Norwegian journalists reporting on the trial of mass-murderer Anders Breivik have admitted to holding back on details to spare the feelings of the nation.
Around 150 reporters from around the world appeared for the end of the 10-week trial last Friday, to see Breivik sentenced to a minimum of 21 years in jail.
While the majority only turned up for the beginning and end of the trial, local journalists covered proceedings throughout.
Among those was Michael Sandelson, the editor of English-language website The Foreigner, which featured a live blog, as well as a summary of events at the end of each day.
Despite the website’s constant presence, Sandelson admits to holding back on a number of details to emerge during proceedings.
‘When it came to describing the entry wounds and injuries sustained we just didn’t cover that,’he said. ‘I think it was probably enough for the aggrieved to actually know about that from the autopsy reports.”
He said this contrasted with reports made by international media present at the trial.
‘The BBC, CNN and other big organisations tended to report things slightly differently – more graphically than the Norwegian press decided to,’he said.
‘If you’re foreign media and want to go to a trial, although you are bound by the same ethical considerations, the victims do not live in your country.
‘The foreign media were criticised for their reporting by the Norwegian press. Personally speaking, I don’t find that either relevant or necessary because they are foreign media – why should they cover it in the same way?”
Peter Markovski, editor of foreign affairs at Norway’s Aftenposten, admits there was a little animosity between the local and international press towards the beginning of the trial.
He said: ‘The Norwegian press published very few details when it came to the crimes committed – name, sex and how many bullets were fired, usually, or what was the reason of death. It wasn’t detailed.

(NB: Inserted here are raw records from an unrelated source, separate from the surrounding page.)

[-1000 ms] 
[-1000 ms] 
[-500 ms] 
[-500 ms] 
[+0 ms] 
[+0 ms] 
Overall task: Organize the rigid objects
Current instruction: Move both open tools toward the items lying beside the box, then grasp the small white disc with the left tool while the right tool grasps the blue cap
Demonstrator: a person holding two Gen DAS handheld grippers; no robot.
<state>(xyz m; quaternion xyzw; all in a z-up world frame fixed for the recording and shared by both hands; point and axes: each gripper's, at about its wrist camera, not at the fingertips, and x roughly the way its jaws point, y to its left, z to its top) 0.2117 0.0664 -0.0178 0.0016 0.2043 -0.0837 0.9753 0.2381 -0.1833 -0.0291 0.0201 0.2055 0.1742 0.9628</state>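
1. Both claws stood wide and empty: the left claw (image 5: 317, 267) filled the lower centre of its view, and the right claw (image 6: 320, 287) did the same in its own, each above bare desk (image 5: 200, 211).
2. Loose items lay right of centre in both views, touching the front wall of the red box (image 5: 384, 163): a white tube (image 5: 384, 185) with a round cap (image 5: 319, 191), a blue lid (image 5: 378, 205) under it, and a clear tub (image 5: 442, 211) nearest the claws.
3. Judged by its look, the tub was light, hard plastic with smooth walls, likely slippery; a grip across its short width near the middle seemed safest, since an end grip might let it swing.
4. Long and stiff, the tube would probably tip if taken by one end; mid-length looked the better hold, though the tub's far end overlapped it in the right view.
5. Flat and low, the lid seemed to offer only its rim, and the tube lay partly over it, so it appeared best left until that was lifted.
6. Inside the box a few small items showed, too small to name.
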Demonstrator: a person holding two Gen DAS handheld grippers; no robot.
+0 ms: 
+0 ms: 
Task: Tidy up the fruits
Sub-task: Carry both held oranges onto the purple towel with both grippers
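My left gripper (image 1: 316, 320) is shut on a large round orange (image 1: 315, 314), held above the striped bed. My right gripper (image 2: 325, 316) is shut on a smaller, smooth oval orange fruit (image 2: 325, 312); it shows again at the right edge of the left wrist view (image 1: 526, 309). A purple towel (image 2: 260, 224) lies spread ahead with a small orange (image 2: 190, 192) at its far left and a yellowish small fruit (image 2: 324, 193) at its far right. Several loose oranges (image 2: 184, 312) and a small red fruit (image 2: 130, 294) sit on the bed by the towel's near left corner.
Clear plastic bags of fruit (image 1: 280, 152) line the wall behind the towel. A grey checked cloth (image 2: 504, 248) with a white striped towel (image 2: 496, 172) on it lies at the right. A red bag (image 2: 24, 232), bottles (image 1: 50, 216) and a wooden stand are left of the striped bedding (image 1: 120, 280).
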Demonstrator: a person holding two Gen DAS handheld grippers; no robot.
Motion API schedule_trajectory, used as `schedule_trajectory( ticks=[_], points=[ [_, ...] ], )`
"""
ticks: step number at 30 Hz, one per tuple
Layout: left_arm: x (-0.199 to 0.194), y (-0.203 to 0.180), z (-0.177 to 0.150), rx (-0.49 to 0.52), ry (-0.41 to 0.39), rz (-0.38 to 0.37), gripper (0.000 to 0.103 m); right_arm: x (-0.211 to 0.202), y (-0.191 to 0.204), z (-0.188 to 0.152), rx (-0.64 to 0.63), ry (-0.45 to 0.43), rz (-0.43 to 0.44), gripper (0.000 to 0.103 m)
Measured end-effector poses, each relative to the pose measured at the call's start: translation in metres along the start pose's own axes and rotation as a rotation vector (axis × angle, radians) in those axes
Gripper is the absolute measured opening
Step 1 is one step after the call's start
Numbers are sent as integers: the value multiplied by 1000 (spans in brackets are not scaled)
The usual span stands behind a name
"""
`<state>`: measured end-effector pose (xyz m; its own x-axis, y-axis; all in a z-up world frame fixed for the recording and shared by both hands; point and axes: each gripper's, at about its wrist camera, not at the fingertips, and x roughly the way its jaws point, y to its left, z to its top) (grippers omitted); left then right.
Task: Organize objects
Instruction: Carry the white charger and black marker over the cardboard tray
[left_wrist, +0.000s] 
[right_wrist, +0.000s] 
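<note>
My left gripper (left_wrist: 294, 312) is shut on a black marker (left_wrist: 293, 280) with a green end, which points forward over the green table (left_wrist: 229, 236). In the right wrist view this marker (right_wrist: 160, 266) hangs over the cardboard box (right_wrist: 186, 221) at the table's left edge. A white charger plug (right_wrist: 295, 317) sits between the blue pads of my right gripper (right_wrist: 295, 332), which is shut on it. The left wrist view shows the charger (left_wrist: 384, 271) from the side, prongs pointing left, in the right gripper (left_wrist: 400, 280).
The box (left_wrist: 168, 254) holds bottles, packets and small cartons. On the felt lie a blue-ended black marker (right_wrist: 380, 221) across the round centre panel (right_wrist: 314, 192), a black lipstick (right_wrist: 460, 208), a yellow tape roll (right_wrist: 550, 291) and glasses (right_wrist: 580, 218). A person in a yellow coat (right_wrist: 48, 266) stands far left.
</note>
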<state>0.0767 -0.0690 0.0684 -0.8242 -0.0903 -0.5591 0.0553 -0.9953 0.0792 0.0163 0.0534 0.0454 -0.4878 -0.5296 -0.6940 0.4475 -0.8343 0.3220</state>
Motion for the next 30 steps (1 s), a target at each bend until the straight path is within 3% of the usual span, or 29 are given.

‘The reason we didn’t do it was because we knew a lot of people felt uncomfortable about it. A lot of the victims’ families asked us not to published these details.
‘We were expecting the international media to report in more detail and there were some reactions. But then we thought, we probably would have done the same thing covering a trial in Denmark, Germany of the UK.”
Neil Syson, who covered the trial for The Sun, did not notice a large difference between his reports and those of the local media, but understands why they might have chosen to hold back.
‘Some of the detail was quite traumatic for the people in court,’he said. ‘I think it’s probably natural for some of the home media to shy away from the truly horrific details.
‘I put a bit of self-censorship in there and slightly held back when it went over the edge of what you can really go in to.”
Syson was, on the whole, full of praise for the way the Norweigian media dealt with a sensitive trial.
‘The local media were very good and reported in great depth,’he said.
‘They did a lot of live reporting and the resources they generally put into the Breivik story were immense – overall, I think they did a very good job.’